Varicocele can lead to testicular atrophy or shrinkage. Sperm-producing tubes make up the bulk of the testicle. If damaged, the testicle may become smaller and softer.

  • Hormonal imbalances:

When cells react to increased stress, a change in hormones can occur. There may be higher levels of the hormone (LH). This hormone is present in both men and women, but it is higher in women. There may also be normal to abnormal levels of testosterone.


There are three degrees of varicocele:

  • Grade1: the smallest type, this is not visible, but can be felt by a doctor if he uses a Valsalva Maneuver.
  • Grade2: this is not visible, but can be felt without Valsalva resonators.
  • Grade3: Varicocele is visible.

Varicocele is found through self-examination of the scrotum or during a doctor’s routine examination. It has been described as a “bag of worms” because of its shape. Urologists often check for the presence of a varicocele while the patient is standing. You may be asked to take a deep breath, hold it and descend while the urologist feels the presence of the scrotum above the testicle. This technique is known as “Valsalva Maneuver”.

Allows the urologist to find any enlarged veins. The urologist may order an ultrasound of the scrotum. Ultrasound uses sound waves to create a picture of what’s inside your body.

The signs of varicocele through ultrasound are veins that are more than 3 mm wide with blood flowing in the wrong way during the Valsalva Maneuver

Ultrasound can also show the size of the testicles. These are useful in determining how to deal with teenagers. Ultrasound is not required if problems are not felt during the physical examination.

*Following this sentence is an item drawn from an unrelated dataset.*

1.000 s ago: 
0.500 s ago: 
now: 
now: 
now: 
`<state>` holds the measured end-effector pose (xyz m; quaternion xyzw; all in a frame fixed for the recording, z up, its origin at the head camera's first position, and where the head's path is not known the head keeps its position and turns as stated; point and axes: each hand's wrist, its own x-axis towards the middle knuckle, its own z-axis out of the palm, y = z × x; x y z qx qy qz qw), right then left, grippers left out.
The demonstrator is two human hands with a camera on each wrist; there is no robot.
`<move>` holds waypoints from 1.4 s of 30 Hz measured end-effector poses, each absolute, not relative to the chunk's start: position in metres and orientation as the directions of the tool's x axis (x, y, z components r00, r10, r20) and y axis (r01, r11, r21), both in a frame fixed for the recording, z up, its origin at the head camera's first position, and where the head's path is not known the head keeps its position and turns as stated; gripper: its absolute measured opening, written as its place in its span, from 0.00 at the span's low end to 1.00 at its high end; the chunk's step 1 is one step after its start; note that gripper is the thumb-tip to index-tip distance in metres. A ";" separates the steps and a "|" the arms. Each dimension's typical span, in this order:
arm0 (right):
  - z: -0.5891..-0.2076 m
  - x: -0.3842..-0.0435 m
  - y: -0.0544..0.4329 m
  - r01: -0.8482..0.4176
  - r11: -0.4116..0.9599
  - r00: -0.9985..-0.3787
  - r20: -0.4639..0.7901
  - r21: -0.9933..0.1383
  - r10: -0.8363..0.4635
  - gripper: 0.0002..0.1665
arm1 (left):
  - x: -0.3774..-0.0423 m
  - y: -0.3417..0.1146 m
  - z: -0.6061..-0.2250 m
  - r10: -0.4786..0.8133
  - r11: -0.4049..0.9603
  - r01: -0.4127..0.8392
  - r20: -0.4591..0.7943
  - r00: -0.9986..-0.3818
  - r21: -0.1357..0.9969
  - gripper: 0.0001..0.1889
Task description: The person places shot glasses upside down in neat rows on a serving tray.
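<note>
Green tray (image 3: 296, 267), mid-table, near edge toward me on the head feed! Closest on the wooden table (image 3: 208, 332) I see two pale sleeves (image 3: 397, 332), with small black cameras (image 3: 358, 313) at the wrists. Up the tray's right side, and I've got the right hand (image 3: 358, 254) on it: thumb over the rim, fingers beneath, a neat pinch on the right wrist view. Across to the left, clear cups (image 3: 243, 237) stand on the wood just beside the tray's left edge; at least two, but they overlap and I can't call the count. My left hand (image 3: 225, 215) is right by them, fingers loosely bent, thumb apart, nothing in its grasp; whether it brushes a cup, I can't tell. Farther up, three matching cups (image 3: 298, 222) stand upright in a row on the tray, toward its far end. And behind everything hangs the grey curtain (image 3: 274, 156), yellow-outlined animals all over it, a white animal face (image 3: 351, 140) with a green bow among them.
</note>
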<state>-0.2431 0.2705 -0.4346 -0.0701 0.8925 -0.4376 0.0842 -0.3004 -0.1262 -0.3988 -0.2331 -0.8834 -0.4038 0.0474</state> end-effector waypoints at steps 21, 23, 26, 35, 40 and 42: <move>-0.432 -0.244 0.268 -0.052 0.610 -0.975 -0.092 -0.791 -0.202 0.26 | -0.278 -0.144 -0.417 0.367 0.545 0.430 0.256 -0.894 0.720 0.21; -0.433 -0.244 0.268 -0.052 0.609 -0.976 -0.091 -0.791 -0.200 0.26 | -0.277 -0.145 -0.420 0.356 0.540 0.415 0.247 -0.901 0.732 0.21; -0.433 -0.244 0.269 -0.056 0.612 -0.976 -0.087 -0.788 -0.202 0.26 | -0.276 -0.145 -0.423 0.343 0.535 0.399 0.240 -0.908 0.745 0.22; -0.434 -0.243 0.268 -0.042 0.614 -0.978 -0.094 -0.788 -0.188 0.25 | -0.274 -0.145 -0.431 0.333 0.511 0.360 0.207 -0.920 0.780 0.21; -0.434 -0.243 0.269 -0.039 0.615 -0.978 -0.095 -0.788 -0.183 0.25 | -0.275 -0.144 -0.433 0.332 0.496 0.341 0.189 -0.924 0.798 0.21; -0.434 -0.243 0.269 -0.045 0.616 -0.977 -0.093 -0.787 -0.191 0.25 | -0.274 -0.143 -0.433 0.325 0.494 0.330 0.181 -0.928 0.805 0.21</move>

Other possible tests include: semen analysis and hormone tests to detect high FSH and low Testosterone level. This can be done if the doctor suspects that there is a dysfunction in the testicle.

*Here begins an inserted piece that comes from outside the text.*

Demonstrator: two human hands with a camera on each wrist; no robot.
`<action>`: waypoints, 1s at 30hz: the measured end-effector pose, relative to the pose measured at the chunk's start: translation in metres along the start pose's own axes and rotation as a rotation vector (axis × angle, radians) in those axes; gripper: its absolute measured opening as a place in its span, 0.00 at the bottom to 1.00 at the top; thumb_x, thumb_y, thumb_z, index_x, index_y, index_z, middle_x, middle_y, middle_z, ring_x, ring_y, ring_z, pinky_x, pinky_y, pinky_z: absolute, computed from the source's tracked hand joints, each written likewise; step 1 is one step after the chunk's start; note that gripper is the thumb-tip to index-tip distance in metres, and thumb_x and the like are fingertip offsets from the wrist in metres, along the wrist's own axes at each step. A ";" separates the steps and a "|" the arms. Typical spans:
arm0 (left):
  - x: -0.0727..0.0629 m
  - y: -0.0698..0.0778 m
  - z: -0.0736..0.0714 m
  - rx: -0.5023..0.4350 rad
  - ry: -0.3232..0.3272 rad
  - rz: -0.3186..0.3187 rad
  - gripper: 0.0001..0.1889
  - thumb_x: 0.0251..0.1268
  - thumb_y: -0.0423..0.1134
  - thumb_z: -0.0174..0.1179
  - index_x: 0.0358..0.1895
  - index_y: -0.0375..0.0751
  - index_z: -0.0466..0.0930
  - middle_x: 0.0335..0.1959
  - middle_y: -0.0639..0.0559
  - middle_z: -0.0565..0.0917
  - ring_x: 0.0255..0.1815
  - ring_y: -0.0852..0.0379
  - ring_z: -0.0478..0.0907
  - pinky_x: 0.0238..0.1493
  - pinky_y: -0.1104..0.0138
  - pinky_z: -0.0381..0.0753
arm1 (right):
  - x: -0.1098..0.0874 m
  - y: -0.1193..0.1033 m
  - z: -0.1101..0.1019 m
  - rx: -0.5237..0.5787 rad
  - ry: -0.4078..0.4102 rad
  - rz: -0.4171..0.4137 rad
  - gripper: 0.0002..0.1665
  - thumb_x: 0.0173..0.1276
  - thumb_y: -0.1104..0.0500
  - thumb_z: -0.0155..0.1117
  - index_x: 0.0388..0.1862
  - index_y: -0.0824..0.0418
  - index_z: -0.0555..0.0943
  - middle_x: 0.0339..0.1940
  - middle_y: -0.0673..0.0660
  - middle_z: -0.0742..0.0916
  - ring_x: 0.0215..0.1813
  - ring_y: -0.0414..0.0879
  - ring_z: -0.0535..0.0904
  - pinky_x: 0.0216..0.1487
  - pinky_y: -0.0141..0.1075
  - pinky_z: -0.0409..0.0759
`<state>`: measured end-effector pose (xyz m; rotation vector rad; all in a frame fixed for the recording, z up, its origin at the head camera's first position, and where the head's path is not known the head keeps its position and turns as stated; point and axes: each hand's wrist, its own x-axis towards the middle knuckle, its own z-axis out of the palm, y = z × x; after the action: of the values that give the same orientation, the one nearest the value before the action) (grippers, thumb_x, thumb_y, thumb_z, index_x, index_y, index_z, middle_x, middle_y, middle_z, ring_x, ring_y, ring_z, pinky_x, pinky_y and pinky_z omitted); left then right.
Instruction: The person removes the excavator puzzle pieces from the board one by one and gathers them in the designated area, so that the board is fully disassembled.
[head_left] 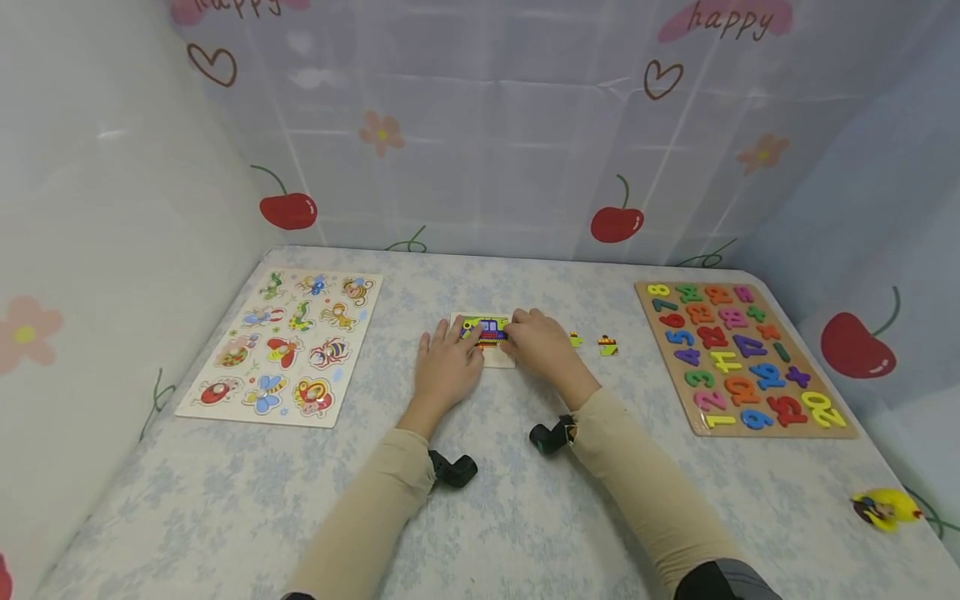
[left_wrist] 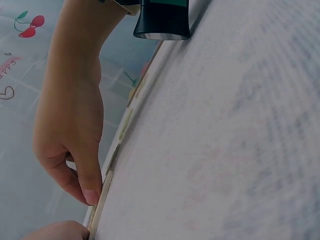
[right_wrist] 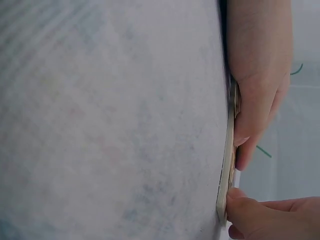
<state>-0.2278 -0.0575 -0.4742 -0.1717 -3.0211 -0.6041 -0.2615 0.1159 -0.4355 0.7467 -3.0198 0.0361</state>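
Observation:
A small wooden jigsaw puzzle (head_left: 491, 332) with a blue and yellow vehicle picture lies in its pale board (head_left: 495, 360) between both hands. My left hand (head_left: 448, 362) rests on the left side, its fingers stretched forward and its thumb by the picture. On the right side, my right hand (head_left: 546, 350) bends over the edge; its thumb and forefinger come together on the puzzle, and the piece under them is mostly hidden. From the right wrist view, the left hand (right_wrist: 257, 75) and right hand (right_wrist: 275, 216) meet the thin board (right_wrist: 226, 172) from opposite ends.
Two loose puzzle pieces, a nearer one (head_left: 607, 346) and one by the hand (head_left: 576, 340), lie right of the board. An insect puzzle board (head_left: 349, 333) lies left, a board of coloured letters and numbers (head_left: 780, 367) right. A yellow toy (head_left: 887, 508) sits at the right edge.

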 end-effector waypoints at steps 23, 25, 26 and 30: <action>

Varicoceles are not usually dangerous, but if there is any change in shape, size or consistency in the genital area, it is important to see a doctor.

Surgery used to treat varicocele

There are many ways to preform varicocele surgery, It all involves blocking blood flow in the sucker plexus. The surgery is performed under general anesthesia. The two most common surgical techniques are:

  • Microscopic Varicocele: using this technique, the surgeon makes 1 cm incision above the scrotum. Using a microscope, the surgeon connects all the small veins and preserves the vas deferens, testicular arteries and lymphatic drainage. The operation takes from 2 to 3 hours to complete and the patient will be discharge from the hospital in the same day.
  • Laparoscopic Varicocelectomy: with this technique, the surgeon inserts thin tubes into the abdomen and performs a vein ligation. Since there are fewer veins to be connected in the abdomen, the procedure is shorter and takes approximately 30-40 minutes to complete. The patient will be discharge from the hospital in the same day.
  • Percutaneous Embolization: the radiologist inserts a tube or catheter into the body through the neck or groin. Instruments are passed through the tube, and the surgeon uses coils or chemicals to block the vein by scarring it. This is a minimally invasive intervention. It can be performed on an outpatient basis, and the recovery time is relatively short.

Surgery risks

These procedures are relatively safe but, as with any surgery, there are some risks, including:

  • Artery damage
  • Testicular atrophy
  • Infection
  • Bruising, swelling, or fluid buildup in the area.
  • Abdominal pain

In rare cases, thrombosis may occur in the renal vein. This can affect the kidneys and may need more surgery.

Sometimes, the veins that pass through the blood also become enlarged after surgery, which requires further treatment.